Please set down the whole listing again, precisely.

········

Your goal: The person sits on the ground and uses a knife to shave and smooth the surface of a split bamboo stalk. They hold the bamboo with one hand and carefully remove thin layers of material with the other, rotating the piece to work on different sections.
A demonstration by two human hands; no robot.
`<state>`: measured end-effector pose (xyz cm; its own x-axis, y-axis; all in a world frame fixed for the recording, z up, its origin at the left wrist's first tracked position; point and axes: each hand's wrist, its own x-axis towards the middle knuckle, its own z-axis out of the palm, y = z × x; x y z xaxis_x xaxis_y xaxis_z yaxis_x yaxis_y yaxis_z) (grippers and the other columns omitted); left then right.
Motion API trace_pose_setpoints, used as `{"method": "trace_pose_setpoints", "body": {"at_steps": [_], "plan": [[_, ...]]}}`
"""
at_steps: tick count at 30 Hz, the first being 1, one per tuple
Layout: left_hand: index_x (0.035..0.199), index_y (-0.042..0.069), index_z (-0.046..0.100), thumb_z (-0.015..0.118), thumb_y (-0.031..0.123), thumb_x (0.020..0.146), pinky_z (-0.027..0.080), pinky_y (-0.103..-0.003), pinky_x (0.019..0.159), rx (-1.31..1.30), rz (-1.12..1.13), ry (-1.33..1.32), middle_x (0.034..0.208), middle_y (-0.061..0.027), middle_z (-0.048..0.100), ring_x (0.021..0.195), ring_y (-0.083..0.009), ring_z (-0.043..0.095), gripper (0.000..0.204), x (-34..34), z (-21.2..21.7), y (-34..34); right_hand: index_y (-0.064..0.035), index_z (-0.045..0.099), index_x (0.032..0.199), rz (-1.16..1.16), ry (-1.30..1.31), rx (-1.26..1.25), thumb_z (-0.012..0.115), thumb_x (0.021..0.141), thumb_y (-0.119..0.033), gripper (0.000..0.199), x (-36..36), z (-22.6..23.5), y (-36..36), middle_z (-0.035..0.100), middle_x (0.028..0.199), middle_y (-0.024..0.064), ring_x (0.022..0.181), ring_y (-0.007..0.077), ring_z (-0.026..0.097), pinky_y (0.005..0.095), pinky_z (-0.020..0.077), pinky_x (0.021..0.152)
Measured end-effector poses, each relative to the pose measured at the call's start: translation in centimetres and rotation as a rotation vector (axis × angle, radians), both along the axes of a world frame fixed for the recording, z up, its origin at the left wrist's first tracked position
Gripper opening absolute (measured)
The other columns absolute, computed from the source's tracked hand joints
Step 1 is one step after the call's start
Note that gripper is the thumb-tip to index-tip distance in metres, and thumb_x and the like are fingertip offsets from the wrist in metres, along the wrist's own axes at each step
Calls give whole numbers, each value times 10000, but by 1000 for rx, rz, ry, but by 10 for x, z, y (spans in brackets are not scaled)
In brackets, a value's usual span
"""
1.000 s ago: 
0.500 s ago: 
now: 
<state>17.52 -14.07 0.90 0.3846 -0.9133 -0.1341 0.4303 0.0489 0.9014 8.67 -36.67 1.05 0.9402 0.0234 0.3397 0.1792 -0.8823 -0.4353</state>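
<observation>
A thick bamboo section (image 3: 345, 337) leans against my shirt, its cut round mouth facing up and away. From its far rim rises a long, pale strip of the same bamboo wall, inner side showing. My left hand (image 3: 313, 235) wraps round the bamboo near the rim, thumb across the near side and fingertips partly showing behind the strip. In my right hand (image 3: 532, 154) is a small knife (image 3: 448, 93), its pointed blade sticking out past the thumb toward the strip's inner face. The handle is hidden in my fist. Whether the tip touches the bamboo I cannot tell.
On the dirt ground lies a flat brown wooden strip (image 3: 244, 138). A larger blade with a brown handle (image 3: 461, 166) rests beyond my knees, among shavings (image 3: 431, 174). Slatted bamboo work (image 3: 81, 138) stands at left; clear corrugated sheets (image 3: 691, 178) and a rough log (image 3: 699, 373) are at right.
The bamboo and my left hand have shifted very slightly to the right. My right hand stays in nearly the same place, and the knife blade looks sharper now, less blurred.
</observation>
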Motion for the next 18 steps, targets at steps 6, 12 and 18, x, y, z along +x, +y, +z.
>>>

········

→ **Answer to this exercise**
Your goal: The person sits on the ground and uses a knife to shave and smooth the surface of a split bamboo stalk. They hold the bamboo with one hand and carefully remove thin layers of material with the other, rotating the piece to work on different sections.
A demonstration by two human hands; no robot.
`<state>`: measured end-effector pose (xyz cm; its own x-axis, y-axis; all in a world frame fixed for the recording, z up, its origin at the left wrist's first tracked position; point and axes: each hand's wrist, its own x-axis towards the middle knuckle, its own z-axis out of the palm, y = z × x; x y z xaxis_x xaxis_y xaxis_z yaxis_x yaxis_y yaxis_z) (grippers and the other columns omitted); left then right.
Motion API trace_pose_setpoints, used as `{"method": "trace_pose_setpoints", "body": {"at_steps": [_], "plan": [[_, ...]]}}`
"""
at_steps: tick count at 30 Hz, the first being 1, one per tuple
Layout: left_hand: index_x (0.035..0.199), index_y (-0.042..0.069), index_z (-0.046..0.100), thumb_z (-0.015..0.118), thumb_y (-0.031..0.123), thumb_x (0.020..0.146), pinky_z (-0.027..0.080), pinky_y (-0.103..-0.003), pinky_x (0.019..0.159), rx (-1.31..1.30), rz (-1.12..1.13), ry (-1.33..1.32), middle_x (0.034..0.208), middle_y (-0.061..0.027), middle_z (-0.048..0.100), ring_x (0.021..0.195), ring_y (-0.083..0.009), ring_z (-0.043..0.095), gripper (0.000..0.204), x (-34..34), z (-21.2..21.7), y (-34..34); right_hand: index_y (-0.064..0.035), index_z (-0.045..0.099), index_x (0.032..0.199), rz (-1.16..1.16), ry (-1.30..1.31), rx (-1.26..1.25), thumb_z (-0.012..0.115), thumb_x (0.021..0.141), thumb_y (-0.119..0.033), gripper (0.000..0.199), x (-36..36), z (-22.6..23.5), y (-36..36), middle_z (-0.035..0.100), middle_x (0.028..0.199), middle_y (-0.024..0.064), ring_x (0.022..0.181), ring_y (-0.007..0.077), ring_z (-0.026..0.097), pinky_y (0.005..0.095), pinky_z (-0.020..0.077), pinky_x (0.021..0.152)
Measured end-effector poses, each relative to the pose measured at the call's start: translation in centimetres and rotation as a rotation vector (axis × angle, radians), both along the axes of a world frame fixed for the recording, z up, its origin at the left wrist's first tracked position
Gripper opening absolute (measured)
The other columns absolute, computed from the source's tracked hand joints
Step 1 is one step after the call's start
Note that gripper is the thumb-tip to index-tip distance in metres, and thumb_x and the like are fingertip offsets from the wrist in metres, along the wrist's own axes at each step
Calls give whole numbers, each value times 10000, but by 1000 for rx, rz, ry, but by 10 for x, z, y (spans in brackets are not scaled)
In brackets, a value's usual span
"""
1.000 s ago: 
0.500 s ago: 
now: 
<state>17.52 -14.07 0.90 0.3846 -0.9133 -0.1341 0.4303 0.0489 0.9014 8.67 -36.67 1.05 0.9402 0.0234 0.3397 0.1792 -0.8823 -0.4353</state>
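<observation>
A thick bamboo section (image 3: 345, 337) leans against my shirt, its cut round mouth facing up and away. From its far rim rises a long, pale strip of the same bamboo wall, inner side showing. My left hand (image 3: 313, 235) wraps round the bamboo near the rim, thumb across the near side and fingertips partly showing behind the strip. In my right hand (image 3: 532, 154) is a small knife (image 3: 448, 93), its pointed blade sticking out past the thumb toward the strip's inner face. The handle is hidden in my fist. Whether the tip touches the bamboo I cannot tell.
On the dirt ground lies a flat brown wooden strip (image 3: 244, 138). A larger blade with a brown handle (image 3: 461, 166) rests beyond my knees, among shavings (image 3: 431, 174). Slatted bamboo work (image 3: 81, 138) stands at left; clear corrugated sheets (image 3: 691, 178) and a rough log (image 3: 699, 373) are at right.
The bamboo and my left hand have shifted very slightly to the right. My right hand stays in nearly the same place, and the knife blade looks sharper now, less blurred.
</observation>
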Motion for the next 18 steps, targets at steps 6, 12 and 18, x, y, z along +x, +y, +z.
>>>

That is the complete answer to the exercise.